- _Problem details_
In the following listing, work out how many lines contain the string "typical", and state only that number.

- _Data to use_
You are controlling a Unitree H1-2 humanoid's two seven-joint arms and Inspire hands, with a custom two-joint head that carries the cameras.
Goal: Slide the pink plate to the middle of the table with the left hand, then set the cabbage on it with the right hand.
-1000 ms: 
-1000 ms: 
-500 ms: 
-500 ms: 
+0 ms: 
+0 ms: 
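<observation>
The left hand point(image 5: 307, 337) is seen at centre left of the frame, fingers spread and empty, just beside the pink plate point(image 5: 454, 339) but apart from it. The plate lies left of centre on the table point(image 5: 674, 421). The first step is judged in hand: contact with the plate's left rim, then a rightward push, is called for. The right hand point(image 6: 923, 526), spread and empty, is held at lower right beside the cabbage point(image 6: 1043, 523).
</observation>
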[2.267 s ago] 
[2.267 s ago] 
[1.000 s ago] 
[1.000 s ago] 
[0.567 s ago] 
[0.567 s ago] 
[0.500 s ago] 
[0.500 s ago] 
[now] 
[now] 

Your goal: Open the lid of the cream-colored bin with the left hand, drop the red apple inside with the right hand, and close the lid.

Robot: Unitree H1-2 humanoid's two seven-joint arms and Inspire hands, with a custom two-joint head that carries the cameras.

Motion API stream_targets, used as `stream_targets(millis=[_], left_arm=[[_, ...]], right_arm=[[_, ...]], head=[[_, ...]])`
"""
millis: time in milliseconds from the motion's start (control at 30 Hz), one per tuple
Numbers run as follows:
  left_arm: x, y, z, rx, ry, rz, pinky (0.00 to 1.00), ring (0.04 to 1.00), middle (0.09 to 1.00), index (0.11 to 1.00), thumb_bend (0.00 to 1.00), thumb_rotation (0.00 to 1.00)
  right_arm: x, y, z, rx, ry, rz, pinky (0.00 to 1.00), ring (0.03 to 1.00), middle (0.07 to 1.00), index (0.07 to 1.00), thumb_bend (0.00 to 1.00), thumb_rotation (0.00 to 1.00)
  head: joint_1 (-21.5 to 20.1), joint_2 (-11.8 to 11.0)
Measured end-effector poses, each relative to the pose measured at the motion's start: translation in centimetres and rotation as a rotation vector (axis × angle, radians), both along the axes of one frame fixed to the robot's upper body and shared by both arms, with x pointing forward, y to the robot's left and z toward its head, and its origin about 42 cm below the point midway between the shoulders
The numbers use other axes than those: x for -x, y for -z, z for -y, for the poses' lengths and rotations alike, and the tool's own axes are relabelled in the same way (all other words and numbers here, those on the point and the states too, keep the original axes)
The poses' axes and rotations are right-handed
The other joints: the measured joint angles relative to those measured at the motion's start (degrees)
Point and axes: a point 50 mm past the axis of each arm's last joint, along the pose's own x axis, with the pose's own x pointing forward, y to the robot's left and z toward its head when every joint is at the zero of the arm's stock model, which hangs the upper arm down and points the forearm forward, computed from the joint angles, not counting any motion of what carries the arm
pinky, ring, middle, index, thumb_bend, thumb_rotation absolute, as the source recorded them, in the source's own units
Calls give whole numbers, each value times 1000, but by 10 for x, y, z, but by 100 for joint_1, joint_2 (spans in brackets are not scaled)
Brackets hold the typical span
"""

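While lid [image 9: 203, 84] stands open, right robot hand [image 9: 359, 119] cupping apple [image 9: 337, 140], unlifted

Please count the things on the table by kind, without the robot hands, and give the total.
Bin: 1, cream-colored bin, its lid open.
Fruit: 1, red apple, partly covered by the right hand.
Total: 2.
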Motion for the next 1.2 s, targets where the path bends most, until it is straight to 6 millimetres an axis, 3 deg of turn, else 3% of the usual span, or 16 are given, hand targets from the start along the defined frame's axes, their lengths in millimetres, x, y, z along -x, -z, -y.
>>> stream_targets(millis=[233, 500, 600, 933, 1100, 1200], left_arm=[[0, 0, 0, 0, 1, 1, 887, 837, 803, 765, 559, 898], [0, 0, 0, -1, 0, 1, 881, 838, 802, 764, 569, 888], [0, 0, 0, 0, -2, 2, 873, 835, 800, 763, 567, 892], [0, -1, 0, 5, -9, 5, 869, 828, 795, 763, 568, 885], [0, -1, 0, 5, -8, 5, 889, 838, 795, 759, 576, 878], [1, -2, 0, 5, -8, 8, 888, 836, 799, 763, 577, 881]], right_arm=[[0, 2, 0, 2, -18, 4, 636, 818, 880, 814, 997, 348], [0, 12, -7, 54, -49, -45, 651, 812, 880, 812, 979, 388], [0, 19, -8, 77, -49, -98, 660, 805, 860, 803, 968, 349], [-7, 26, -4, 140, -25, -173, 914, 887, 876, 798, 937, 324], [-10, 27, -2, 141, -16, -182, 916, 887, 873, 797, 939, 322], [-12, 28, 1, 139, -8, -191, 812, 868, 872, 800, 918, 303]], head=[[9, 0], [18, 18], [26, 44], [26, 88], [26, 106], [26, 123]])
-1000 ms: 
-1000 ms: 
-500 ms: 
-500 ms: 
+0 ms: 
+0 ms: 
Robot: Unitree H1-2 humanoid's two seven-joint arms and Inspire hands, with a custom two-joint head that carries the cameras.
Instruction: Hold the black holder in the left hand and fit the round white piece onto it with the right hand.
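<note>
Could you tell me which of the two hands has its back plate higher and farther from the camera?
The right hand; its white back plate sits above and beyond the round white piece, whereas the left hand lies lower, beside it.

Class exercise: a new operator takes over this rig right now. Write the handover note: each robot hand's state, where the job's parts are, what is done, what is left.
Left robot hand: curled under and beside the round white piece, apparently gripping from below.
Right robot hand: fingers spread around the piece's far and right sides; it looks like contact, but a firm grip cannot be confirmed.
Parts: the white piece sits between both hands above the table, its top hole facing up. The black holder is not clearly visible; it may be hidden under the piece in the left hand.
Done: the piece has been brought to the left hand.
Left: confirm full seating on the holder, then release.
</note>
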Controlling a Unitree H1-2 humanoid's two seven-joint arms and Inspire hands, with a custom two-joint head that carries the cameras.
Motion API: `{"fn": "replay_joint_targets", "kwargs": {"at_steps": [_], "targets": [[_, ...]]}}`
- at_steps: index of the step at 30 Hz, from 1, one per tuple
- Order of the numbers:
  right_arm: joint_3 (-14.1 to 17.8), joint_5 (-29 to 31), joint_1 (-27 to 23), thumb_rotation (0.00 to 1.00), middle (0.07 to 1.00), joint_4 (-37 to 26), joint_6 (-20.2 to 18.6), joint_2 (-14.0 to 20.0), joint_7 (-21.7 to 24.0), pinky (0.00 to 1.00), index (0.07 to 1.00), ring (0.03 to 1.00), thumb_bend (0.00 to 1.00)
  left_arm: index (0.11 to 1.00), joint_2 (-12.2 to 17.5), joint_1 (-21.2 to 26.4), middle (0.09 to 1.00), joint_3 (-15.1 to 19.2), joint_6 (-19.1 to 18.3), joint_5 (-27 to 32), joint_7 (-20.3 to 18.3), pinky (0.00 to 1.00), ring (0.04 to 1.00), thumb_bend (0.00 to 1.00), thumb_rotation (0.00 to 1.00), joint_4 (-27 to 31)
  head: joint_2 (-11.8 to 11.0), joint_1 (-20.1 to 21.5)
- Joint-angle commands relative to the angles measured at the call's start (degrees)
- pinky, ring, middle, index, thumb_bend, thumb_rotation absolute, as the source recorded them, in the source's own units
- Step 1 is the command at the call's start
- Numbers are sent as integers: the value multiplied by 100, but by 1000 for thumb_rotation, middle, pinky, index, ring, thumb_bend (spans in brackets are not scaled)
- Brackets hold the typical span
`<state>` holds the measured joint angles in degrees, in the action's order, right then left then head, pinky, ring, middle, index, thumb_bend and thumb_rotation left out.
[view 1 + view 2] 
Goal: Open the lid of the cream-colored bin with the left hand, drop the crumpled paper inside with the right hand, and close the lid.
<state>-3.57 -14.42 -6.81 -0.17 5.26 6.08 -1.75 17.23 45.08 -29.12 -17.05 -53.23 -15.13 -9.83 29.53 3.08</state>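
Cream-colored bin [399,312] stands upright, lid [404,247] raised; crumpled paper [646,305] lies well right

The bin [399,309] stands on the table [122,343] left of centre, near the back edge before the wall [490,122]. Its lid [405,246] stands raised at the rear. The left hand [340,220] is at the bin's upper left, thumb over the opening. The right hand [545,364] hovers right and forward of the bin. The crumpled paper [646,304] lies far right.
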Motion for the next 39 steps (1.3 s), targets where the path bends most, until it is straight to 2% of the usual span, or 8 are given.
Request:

- _Answer to the problem_
2